A proposição 215 da Califórnia e a Proposição 200 do Arizona, nos Estados Unidos, liberando a maconha para uso medicinal exacerbaram o debate país sobre a liberalização das drogas. Entre 1992 e 1995, pesquisas demonstraram que o consumo de drogas de uso ilícito cresceu mais de 200% nos Estados Unidos. Kurt Schmoke, prefeito de Baltimore, disse: “A guerra contra as drogas não é a solução de um problema, mas sim um problema que precisa de uma solução”. O professor de Yale Stephen Duke, expert em drogas, disse: “A guerra contra as drogas é responsável por mais da metade dos crimes cometidos no país”. Ethan Nadelman, diretor do Lindresmith Center, pró-legalização das drogas, disse: “A maioria das pessoas que usam drogas pode causar prejuízo a si mesma, porém jamais o simples uso causará prejuízo de terceiros”.
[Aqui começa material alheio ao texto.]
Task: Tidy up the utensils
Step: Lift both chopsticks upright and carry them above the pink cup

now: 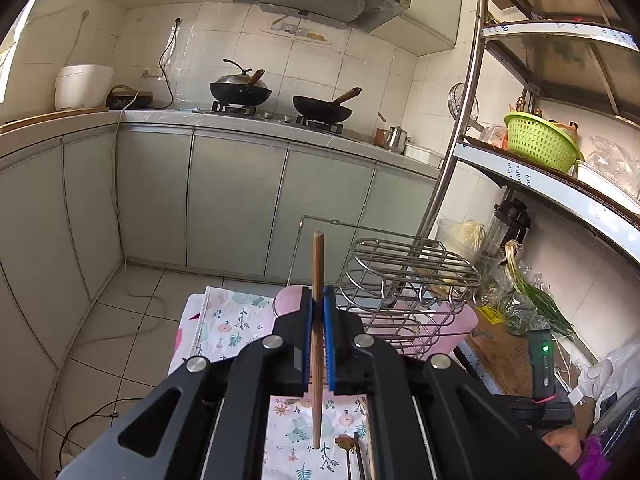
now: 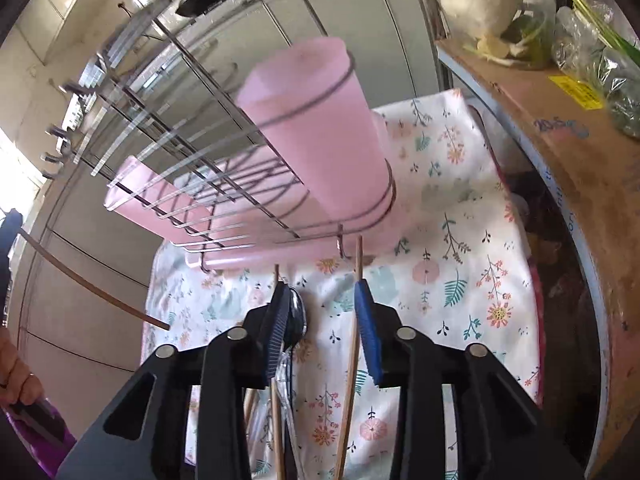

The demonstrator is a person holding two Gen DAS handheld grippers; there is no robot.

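Note:
My left gripper is shut on a brown wooden chopstick, held upright above the floral cloth. The same chopstick shows at the left of the right wrist view. A wire utensil rack with pink cups stands just right of it. My right gripper is open and empty, low over the cloth, in front of the rack and its pink cup. Between its fingers lie a chopstick, another chopstick and a clear plastic spoon.
A metal shelf unit with a green basket and greens stands at the right. Kitchen cabinets and a stove with two woks are beyond. A cardboard-lined shelf edge borders the cloth on the right.

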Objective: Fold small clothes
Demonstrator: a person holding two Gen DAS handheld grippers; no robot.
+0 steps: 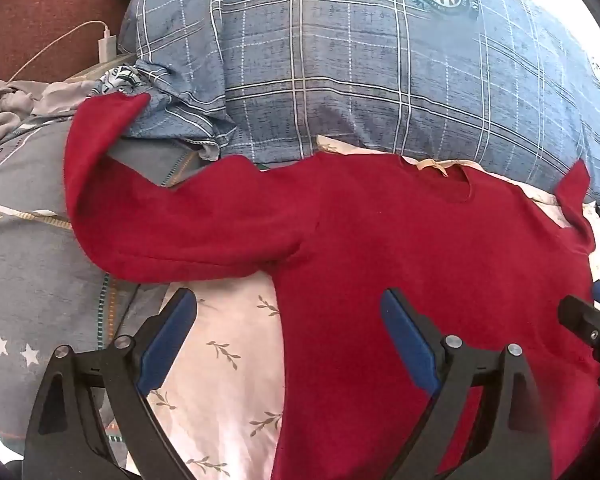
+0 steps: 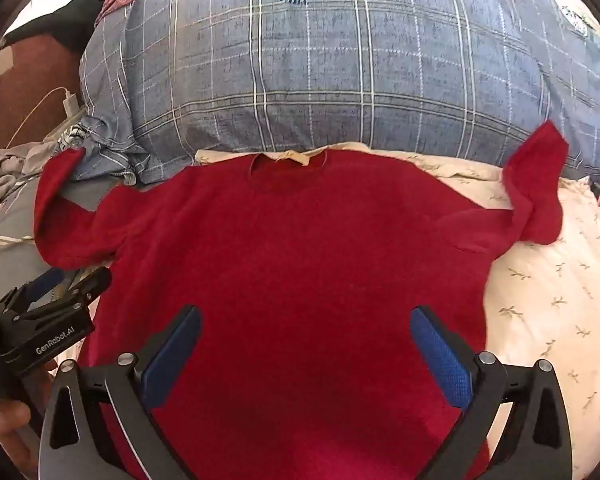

É sabido que o custo farmacêutico de uma droga pesada é de 2% do preço vigente nas ruas. Para o adicto sem posses, a liberação é uma forma de não depender do roubo para adquiri-la. A liberação pouparia US$ 20 bilhões anuais, que poderiam ser usados em educação, prevenção e tratamento. Enquanto isso, acontecem 750.000 prisões por ano devido à criminação da droga. As escolas tidas como santuários são verdadeiros clubes de consumo de drogas nos Estados Unidos. O povo americano está frente a um grande dilema: optar entre educação pública ou uma guerra de atritos.

Todavia, existem muitos americanos que são contra a legalização, mas a maioria dos argumentos é emocional, e no sentido de incrementar a guerra contra as drogas. Não deixam de ser interessantes os seguintes dados: em 1995, a venda de cigarros nos Estados Unidos rendeu em impostos ao governo US$ 33 bilhões, que pagaram somente 28% das despesas com o tratamento das doenças causadas pelo fumo, que foram de US$ 119,6 bilhões. No mesmo ano, doenças em decorrência do uso de drogas ilícitas consumiram US$ 30bilhões em tratamento médico-hospitalar. Os que são contra se preocupam com o impacto que a liberação ira causar no ambiente de trabalho e de como essa liberação atuara nas crianças.

Uma sugestão para meditar: no dia 12 de maio de 1998, a União Americana para as Liberdade Civis pôs o seguinte anuncio no New York Times: “Se você tivesse o direito de escolher, qual seria a opção, maconha ou um martini?” Existe muita coisa a ser dita sobre a liberação ou a continuidade da guerra contra as drogas. Vale a pena saber o que anda acontecendo na Holanda e na Espanha.